In Megatron-LM v0.15.2 (and likely the affected commit range), enabling both --overlap-grad-reduce and --num-distributed-optimizer-instances > 1 results in incorrectly synchronized gradients. The root cause is a stream synchronization issue in the distributed data parallel (DDP) gradient post‑hook.

When DistributedDataParallel is constructed, it is wrapped in a custom CUDA stream context (introduced in PR #e7c55de). Inside that context, a temporary tensor is created via expand_as to retrieve the gradient accumulator (grad_acc). Because expand_as is executed on a non‑default stream, the grad_acc object inherits that stream’s affinity. Consequently, the post‑hook registered on grad_acc runs on the same side stream during backward.

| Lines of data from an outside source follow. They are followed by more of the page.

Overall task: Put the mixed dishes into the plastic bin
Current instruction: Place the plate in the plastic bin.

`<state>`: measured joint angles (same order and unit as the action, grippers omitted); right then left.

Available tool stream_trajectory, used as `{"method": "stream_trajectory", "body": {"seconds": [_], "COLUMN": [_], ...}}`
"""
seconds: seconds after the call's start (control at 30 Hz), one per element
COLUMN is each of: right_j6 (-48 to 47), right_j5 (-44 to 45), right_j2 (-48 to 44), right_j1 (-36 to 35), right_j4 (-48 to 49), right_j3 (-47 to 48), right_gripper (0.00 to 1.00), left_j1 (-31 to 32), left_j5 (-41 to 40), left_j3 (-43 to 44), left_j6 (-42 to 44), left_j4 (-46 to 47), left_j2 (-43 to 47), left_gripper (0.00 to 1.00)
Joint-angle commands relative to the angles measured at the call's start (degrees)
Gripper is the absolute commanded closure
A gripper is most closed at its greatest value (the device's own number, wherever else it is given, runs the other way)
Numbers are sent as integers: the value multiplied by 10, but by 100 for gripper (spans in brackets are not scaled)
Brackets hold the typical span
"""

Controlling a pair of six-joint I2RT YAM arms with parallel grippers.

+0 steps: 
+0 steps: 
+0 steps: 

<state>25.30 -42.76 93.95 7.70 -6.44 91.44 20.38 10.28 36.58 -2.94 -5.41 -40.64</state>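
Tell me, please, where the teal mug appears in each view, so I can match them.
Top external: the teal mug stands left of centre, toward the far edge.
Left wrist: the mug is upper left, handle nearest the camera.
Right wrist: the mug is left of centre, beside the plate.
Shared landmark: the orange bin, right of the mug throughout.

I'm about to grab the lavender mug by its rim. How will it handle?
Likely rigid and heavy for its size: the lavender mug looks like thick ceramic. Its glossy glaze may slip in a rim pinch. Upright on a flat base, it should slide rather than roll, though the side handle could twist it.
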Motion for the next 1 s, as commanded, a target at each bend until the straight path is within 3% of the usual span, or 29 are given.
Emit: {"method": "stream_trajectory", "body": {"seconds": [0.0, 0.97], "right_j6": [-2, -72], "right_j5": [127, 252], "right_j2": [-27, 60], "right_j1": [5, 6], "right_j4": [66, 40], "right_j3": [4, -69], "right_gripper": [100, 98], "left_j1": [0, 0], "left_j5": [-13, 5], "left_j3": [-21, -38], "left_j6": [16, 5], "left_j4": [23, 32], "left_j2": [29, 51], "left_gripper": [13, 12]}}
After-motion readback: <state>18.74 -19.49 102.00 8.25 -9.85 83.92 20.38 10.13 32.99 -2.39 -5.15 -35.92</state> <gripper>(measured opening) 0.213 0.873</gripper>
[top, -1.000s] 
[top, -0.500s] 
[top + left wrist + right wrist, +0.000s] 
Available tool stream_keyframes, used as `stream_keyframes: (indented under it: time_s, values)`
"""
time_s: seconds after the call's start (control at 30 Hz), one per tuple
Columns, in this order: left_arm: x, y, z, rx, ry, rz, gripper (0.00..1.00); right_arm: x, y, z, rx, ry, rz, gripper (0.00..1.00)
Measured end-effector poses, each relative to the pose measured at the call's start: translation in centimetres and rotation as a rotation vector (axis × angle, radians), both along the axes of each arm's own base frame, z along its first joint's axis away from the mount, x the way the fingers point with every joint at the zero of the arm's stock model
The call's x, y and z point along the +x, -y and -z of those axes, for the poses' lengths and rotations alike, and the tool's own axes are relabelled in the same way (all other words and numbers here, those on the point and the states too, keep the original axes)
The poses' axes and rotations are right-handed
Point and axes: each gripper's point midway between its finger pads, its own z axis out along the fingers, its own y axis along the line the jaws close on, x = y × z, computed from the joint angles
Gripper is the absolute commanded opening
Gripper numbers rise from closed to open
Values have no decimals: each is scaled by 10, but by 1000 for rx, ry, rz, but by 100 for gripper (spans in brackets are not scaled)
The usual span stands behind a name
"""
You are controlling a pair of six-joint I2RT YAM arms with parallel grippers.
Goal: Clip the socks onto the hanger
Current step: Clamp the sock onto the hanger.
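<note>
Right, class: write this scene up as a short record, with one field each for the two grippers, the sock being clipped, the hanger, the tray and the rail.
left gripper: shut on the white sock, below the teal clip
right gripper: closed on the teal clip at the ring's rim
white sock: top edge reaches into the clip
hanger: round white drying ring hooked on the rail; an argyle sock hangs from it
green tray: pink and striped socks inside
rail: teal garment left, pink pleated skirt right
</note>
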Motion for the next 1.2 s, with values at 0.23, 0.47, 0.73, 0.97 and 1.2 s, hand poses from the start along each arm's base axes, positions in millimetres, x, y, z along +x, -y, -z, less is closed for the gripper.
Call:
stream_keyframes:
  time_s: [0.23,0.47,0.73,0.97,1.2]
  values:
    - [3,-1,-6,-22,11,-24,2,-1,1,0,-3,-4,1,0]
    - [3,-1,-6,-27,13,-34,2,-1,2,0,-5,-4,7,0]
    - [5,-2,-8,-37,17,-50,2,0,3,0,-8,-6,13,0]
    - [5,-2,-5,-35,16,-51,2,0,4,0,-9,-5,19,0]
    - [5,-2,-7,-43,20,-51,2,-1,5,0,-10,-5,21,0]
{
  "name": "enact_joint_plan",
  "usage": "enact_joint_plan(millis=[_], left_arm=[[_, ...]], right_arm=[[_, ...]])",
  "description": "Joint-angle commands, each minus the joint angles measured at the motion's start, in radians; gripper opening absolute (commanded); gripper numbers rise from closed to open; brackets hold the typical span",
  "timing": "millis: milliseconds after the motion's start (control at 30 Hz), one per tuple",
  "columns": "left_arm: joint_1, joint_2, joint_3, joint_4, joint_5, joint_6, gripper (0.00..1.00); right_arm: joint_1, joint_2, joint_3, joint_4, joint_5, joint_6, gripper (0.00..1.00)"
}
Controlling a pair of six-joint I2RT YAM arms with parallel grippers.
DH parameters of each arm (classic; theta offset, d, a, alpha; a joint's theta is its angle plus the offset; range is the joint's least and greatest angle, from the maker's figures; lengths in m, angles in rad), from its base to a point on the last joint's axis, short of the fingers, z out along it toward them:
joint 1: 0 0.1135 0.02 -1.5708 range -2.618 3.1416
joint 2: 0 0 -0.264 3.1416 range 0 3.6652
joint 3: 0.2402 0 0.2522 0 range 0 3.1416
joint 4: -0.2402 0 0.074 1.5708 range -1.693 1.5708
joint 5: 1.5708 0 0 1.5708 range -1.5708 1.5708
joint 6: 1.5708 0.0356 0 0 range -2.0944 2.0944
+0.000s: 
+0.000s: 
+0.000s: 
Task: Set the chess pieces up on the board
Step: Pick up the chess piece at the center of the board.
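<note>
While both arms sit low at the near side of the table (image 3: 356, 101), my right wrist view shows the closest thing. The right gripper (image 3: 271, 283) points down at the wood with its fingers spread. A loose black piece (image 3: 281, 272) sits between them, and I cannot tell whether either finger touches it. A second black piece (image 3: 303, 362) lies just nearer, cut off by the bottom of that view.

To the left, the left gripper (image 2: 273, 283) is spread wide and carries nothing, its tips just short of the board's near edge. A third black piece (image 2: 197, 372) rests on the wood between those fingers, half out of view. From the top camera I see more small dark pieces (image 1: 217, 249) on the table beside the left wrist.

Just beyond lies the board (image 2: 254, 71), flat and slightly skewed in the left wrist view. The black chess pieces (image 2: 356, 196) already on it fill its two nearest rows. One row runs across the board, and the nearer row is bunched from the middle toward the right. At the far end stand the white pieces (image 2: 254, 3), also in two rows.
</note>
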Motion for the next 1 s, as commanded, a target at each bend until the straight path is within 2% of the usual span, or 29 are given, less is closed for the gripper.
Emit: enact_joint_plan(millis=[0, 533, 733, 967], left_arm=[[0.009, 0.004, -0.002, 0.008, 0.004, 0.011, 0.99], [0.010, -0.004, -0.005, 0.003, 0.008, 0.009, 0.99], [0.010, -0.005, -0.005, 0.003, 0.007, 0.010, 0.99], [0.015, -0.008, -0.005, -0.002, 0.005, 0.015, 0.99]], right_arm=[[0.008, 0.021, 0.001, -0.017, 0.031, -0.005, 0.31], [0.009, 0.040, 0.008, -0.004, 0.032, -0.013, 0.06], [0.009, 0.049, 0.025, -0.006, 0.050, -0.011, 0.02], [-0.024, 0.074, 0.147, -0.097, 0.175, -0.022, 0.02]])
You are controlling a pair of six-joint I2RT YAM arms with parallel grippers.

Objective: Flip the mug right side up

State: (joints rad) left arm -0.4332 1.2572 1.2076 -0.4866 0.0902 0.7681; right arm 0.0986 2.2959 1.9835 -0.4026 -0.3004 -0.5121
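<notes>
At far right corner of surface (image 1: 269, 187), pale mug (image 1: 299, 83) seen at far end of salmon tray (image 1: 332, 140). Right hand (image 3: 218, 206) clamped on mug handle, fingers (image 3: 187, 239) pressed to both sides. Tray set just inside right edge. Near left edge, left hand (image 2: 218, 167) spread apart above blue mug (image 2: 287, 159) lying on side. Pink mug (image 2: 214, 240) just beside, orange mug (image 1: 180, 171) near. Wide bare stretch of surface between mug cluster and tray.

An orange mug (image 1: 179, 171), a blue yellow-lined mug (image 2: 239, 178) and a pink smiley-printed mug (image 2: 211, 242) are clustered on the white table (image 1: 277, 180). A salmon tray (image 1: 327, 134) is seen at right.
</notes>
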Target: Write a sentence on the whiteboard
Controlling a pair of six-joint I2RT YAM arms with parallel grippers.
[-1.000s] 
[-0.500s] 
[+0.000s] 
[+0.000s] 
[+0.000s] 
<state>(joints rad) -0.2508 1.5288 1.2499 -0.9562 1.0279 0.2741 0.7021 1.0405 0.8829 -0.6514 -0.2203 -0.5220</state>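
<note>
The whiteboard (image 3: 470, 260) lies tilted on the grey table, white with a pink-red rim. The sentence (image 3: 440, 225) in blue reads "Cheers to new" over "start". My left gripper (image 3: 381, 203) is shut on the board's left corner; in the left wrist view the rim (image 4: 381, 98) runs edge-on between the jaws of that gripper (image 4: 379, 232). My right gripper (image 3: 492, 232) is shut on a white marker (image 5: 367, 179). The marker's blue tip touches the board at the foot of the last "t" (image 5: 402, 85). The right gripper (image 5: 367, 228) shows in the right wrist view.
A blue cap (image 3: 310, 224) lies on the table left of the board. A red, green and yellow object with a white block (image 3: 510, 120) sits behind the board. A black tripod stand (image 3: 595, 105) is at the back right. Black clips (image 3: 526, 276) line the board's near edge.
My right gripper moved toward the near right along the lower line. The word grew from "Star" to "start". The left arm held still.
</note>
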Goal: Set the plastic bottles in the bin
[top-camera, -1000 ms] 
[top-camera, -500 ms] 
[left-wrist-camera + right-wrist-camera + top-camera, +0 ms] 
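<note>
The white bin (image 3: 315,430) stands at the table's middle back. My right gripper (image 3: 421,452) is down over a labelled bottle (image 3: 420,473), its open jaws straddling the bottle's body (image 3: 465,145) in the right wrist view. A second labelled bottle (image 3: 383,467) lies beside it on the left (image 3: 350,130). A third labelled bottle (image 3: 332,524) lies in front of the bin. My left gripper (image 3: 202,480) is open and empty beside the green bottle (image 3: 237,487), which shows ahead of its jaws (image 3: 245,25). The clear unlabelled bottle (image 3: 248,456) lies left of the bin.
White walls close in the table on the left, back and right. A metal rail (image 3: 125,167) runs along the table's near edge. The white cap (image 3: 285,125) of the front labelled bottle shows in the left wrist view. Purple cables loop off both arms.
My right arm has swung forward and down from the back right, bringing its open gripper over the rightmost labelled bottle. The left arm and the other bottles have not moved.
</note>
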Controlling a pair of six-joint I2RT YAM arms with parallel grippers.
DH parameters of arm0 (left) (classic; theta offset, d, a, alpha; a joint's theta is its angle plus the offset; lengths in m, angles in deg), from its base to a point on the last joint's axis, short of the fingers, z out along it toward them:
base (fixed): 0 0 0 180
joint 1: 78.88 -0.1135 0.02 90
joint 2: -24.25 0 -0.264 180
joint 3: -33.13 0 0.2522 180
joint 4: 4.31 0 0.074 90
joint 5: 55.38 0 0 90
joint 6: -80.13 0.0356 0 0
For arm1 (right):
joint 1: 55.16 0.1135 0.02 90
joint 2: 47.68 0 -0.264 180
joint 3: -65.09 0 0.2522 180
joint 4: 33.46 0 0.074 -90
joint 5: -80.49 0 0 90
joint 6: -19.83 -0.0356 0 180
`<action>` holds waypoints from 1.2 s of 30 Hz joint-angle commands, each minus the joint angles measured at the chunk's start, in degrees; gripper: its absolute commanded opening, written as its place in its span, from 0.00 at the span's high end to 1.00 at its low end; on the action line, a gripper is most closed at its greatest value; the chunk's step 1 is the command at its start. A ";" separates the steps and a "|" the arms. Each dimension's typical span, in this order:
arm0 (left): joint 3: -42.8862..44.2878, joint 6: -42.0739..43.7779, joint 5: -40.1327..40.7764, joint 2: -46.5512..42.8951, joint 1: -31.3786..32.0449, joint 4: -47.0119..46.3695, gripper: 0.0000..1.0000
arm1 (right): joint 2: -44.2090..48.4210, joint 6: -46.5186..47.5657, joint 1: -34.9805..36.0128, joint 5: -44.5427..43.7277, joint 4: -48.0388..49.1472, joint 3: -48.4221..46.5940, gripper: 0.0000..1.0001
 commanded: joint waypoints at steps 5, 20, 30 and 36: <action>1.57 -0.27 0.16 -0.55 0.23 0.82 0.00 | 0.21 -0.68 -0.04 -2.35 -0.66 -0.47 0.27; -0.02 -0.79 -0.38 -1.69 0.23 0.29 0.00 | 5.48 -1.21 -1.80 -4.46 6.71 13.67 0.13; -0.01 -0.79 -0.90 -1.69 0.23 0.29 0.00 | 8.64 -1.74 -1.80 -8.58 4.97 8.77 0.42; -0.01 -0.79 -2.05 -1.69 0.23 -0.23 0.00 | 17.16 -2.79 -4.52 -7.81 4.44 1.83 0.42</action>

The hook contains gradient checks and scaling that must complete before the reduce‑scatter operation on the communication stream starts. However, because the hook runs on a side stream and no explicit synchronization is performed, the communication stream may launch reduce‑scatter before the hook finishes, leading to incorrect gradient values.

This problem only manifests when --num-distributed-optimizer-instances > 1 because that setting changes the way gradient communication is orchestrated, making it sensitive to the stream ordering.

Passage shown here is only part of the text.